> [EXERCISE REQUIREMENTS]:
Write out all the material verbatim, line by line.

> [SOURCE MATERIAL]:

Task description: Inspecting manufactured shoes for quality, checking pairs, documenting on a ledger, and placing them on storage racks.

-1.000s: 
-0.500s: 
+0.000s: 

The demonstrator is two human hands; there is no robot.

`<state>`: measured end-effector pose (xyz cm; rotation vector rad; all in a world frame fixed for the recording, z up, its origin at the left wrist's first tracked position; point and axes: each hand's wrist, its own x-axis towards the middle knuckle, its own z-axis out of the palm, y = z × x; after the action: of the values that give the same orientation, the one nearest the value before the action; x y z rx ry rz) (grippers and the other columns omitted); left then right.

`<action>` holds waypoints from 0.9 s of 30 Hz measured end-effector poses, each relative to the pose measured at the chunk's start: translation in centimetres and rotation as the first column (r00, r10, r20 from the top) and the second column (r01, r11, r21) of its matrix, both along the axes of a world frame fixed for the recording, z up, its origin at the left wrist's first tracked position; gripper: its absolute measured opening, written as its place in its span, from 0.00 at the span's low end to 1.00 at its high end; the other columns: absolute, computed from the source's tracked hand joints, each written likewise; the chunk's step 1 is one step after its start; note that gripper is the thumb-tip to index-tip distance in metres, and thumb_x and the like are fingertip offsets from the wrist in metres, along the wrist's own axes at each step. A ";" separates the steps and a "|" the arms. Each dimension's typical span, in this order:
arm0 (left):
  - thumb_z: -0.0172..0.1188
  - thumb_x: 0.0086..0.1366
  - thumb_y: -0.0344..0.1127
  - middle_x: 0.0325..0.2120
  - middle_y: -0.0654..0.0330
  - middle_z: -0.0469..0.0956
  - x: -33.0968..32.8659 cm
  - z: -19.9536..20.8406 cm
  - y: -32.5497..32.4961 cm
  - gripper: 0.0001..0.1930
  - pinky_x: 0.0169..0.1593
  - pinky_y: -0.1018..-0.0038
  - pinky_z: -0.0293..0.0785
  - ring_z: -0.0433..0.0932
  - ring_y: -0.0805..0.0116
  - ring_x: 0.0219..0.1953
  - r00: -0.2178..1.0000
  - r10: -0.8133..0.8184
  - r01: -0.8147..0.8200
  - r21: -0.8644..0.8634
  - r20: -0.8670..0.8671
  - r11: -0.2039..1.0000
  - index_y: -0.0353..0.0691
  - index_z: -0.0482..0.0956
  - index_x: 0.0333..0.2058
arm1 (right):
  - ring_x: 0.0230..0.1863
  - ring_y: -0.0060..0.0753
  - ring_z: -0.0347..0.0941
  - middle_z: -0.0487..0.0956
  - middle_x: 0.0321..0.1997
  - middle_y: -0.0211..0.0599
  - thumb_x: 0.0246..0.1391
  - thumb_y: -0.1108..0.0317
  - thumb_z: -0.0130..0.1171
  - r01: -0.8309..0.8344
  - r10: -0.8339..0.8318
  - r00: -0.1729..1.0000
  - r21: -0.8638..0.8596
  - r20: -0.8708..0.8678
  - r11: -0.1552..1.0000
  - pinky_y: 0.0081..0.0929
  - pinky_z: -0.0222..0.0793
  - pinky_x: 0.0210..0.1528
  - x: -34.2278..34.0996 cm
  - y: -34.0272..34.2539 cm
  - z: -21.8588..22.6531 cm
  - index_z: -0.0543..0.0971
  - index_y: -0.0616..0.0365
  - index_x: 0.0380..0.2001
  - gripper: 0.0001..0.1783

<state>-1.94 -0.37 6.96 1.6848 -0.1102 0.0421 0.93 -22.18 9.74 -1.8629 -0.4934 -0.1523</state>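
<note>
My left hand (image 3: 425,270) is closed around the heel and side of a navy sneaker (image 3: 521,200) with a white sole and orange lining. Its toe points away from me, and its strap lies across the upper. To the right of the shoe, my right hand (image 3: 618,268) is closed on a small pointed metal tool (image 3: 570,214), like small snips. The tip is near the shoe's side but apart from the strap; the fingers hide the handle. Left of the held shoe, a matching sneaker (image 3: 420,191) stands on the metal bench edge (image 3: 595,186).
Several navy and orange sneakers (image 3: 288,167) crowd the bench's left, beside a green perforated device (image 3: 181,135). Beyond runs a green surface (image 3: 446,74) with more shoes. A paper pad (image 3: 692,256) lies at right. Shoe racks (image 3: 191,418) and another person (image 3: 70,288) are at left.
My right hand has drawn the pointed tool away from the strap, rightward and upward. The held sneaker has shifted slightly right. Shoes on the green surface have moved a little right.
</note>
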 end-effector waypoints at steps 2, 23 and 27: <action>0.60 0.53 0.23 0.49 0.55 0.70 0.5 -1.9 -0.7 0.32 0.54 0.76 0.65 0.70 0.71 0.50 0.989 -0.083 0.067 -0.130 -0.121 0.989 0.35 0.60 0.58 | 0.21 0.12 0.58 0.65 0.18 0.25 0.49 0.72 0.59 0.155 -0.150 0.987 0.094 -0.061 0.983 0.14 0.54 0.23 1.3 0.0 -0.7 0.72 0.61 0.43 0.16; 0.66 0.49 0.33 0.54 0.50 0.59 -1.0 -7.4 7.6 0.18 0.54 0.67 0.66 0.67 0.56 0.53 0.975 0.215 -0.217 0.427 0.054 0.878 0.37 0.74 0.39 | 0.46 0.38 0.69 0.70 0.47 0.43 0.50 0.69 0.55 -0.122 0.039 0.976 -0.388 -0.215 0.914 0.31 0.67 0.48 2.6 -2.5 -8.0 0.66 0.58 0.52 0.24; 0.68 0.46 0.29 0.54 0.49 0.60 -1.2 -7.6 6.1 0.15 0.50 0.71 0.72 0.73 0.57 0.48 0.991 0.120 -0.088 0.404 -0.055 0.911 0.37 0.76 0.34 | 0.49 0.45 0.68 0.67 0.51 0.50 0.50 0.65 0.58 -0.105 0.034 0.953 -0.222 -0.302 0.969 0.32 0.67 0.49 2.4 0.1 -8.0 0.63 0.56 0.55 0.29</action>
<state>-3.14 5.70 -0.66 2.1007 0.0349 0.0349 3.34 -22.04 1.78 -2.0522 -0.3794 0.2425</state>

> [SOLUTION TO THE PROBLEM]:
Task description: Inspecting manufactured shoes for quality, checking pairs, documenting on a ledger, and placing them on storage racks.

-1.000s: 
-0.500s: 
+0.000s: 

The demonstrator is two human hands; there is no robot.

`<state>`: measured end-effector pose (xyz cm; rotation vector rad; all in a world frame fixed for the recording, z up, its origin at the left wrist's first tracked position; point and axes: each hand's wrist, its own x-axis towards the middle knuckle, its own z-axis out of the palm, y = z × x; after the action: of the values that give the same orientation, the one nearest the value before the action; x y z rx ry rz) (grippers and the other columns omitted); left then right.

`<action>` holds waypoints from 0.9 s of 30 Hz measured end-effector poses, each relative to the pose measured at the chunk's start: translation in centimetres and rotation as the first column (r00, r10, r20 from the top) and the second column (r01, r11, r21) of its matrix, both along the axes of a world frame fixed for the recording, z up, its origin at the left wrist's first tracked position; gripper: its absolute measured opening, written as its place in its span, from 0.00 at the span's low end to 1.00 at its high end; the other columns: absolute, computed from the source's tracked hand joints, each written likewise; the chunk's step 1 is one step after its start; note that gripper is the thumb-tip to index-tip distance in metres, and thumb_x and the like are fingertip offsets from the wrist in metres, along the wrist's own axes at each step. A ";" separates the steps and a "|" the arms. Each dimension's typical span, in this order:
arm0 (left):
  - thumb_z: -0.0172..0.1188
  - thumb_x: 0.0086..0.1366
  - thumb_y: -0.0344..0.1127
  - middle_x: 0.0325..0.2120
  - middle_y: -0.0654..0.0330
  - middle_z: -0.0469..0.0956
  - x: -33.0968..32.8659 cm
  - z: -19.9536..20.8406 cm
  - y: -32.5497..32.4961 cm
  - gripper: 0.0001..0.1930
  - pinky_x: 0.0169..0.1593
  - pinky_y: -0.1018..-0.0038
  - pinky_z: -0.0293..0.0785
  - ring_z: -0.0433..0.0932
  - ring_y: -0.0805..0.0116
  - ring_x: 0.0219..0.1953
  - r00: -0.2178..1.0000
  - r10: -0.8133..0.8184
  - r01: -0.8147..0.8200
  - r21: -0.8644..0.8634
  - r20: -0.8670..0.8671
  - r11: -0.2039..1.0000
  - index_y: -0.0353..0.0691
  - index_z: -0.0482..0.0956
  - index_x: 0.0333..0.2058
arm1 (right):
  - ring_x: 0.0230..0.1863
  - ring_y: -0.0060..0.0753
  - ring_z: -0.0347..0.0941
  - middle_z: -0.0487..0.0956
  - middle_x: 0.0321..0.1997
  - middle_y: -0.0211..0.0599
  - thumb_x: 0.0246..0.1391
  - thumb_y: -0.1108..0.0317
  - thumb_z: -0.0130..0.1171
  - r01: -0.8309..0.8344
  - r10: -0.8339..0.8318
  - r00: -0.1729..1.0000
  - r21: -0.8638..0.8596
  - r20: -0.8708..0.8678
  - r11: -0.1552..1.0000
  - pinky_y: 0.0081..0.0929
  - pinky_z: -0.0222..0.0793
  - pinky_x: 0.0210..0.1528
  - x: -34.2278..34.0996 cm
  - y: -34.0272..34.2539 cm
  - z: -21.8588..22.6531 cm
  - index_z: -0.0543..0.0971
  - index_y: -0.0616..0.0365
  - index_x: 0.0380..0.2001
  - gripper: 0.0001..0.1783

<state>-1.94 -0.37 6.96 1.6848 -0.1102 0.0421 0.93 -22.18 9.74 -1.8629 -0.4934 -0.1523</state>
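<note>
My left hand (image 3: 425,270) is closed around the heel and side of a navy sneaker (image 3: 521,200) with a white sole and orange lining. Its toe points away from me, and its strap lies across the upper. To the right of the shoe, my right hand (image 3: 618,268) is closed on a small pointed metal tool (image 3: 570,214), like small snips. The tip is near the shoe's side but apart from the strap; the fingers hide the handle. Left of the held shoe, a matching sneaker (image 3: 420,191) stands on the metal bench edge (image 3: 595,186).
Several navy and orange sneakers (image 3: 288,167) crowd the bench's left, beside a green perforated device (image 3: 181,135). Beyond runs a green surface (image 3: 446,74) with more shoes. A paper pad (image 3: 692,256) lies at right. Shoe racks (image 3: 191,418) and another person (image 3: 70,288) are at left.
My right hand has drawn the pointed tool away from the strap, rightward and upward. The held sneaker has shifted slightly right. Shoes on the green surface have moved a little right.
</note>
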 end-effector waypoints at steps 2, 23 and 27: <action>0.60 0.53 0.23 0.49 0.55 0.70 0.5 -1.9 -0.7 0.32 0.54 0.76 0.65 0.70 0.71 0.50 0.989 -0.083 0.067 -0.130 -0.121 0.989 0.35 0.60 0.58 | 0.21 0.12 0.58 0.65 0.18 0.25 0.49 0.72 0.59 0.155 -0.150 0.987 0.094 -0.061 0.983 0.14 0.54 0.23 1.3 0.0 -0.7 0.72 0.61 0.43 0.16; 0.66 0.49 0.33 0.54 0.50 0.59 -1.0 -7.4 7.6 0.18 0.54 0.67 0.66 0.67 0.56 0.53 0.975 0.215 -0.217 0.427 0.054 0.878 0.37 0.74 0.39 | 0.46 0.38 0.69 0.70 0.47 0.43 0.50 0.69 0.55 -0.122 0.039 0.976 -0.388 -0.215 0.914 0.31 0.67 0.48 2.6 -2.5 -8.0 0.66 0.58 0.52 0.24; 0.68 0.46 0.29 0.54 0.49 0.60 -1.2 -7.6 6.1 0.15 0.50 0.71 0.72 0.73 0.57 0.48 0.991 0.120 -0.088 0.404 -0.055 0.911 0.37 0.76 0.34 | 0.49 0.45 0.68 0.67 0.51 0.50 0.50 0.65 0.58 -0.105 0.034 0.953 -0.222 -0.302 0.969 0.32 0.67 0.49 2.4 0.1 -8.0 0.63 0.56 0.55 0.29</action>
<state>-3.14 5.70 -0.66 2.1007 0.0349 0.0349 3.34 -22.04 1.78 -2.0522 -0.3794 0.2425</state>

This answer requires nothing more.